● **EXERCISE INSTRUCTIONS**
Looking at the listing below, retype exactly the lines starting at the one containing "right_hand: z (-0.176" and ending at the one containing "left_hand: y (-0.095", both included, and nothing else.

● **DATA SEGMENT**
^^^^^^^^
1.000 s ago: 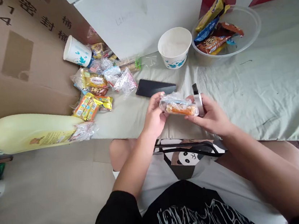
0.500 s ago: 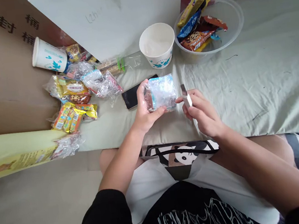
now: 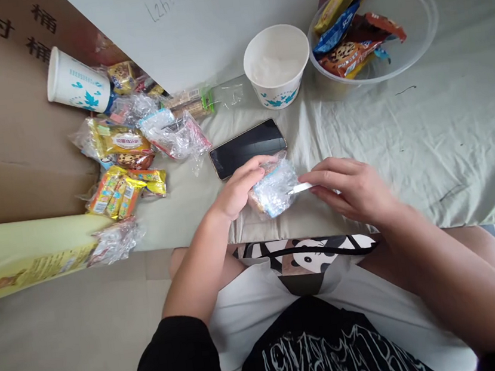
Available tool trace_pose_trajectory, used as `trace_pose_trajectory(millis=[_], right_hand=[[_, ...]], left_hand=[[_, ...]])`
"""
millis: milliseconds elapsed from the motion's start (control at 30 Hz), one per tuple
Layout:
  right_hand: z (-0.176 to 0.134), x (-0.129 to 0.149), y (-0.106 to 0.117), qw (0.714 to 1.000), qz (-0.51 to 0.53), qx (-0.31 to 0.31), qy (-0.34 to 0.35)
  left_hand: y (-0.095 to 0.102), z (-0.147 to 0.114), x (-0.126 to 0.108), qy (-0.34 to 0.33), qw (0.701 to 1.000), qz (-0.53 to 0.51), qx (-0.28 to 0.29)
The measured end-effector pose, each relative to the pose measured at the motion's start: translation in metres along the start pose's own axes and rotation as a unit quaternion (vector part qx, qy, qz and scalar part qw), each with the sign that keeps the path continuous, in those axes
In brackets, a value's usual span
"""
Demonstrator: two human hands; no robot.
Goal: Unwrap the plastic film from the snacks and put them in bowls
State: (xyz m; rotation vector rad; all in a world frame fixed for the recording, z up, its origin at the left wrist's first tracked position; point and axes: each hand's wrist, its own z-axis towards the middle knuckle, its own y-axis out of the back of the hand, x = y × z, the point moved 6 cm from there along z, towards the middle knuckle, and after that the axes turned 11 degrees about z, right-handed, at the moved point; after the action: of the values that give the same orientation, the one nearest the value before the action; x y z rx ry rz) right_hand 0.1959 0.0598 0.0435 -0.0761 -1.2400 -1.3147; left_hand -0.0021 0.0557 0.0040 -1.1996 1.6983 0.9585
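My left hand (image 3: 241, 187) is closed around a snack packet (image 3: 276, 189) in clear and light-blue plastic, tilted over the near part of the cloth. Between the fingers of my right hand (image 3: 351, 189) is a small white-handled knife (image 3: 301, 188), its tip at the right side of the packet. Whether the blade has pierced the plastic I cannot tell. Just behind my left hand lies a black phone (image 3: 247, 147).
A white paper cup (image 3: 280, 94) stands behind the phone, beside a clear plastic bowl (image 3: 425, 37) holding several snack packets. At left, wrapped snacks (image 3: 122, 142) lie heaped with a tipped paper cup (image 3: 77, 83) against a cardboard box (image 3: 16, 178).
The packet has come nearer to me and turned in my left hand. My right hand has brought the knife from pointing away to pointing left, against the packet. More of the phone shows.
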Motion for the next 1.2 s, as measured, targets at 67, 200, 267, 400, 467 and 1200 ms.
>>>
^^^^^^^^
● **ANSWER AREA**
  right_hand: z (-0.176 to 0.134), x (-0.129 to 0.149), y (-0.106 to 0.117), qw (0.714 to 1.000), qz (-0.51 to 0.53), qx (-0.31 to 0.31), qy (-0.34 to 0.35)
  left_hand: y (-0.095 to 0.102), z (-0.147 to 0.114), x (-0.126 to 0.108), qy (-0.34 to 0.33), qw (0.701 to 1.000), qz (-0.53 to 0.51), qx (-0.28 to 0.29)

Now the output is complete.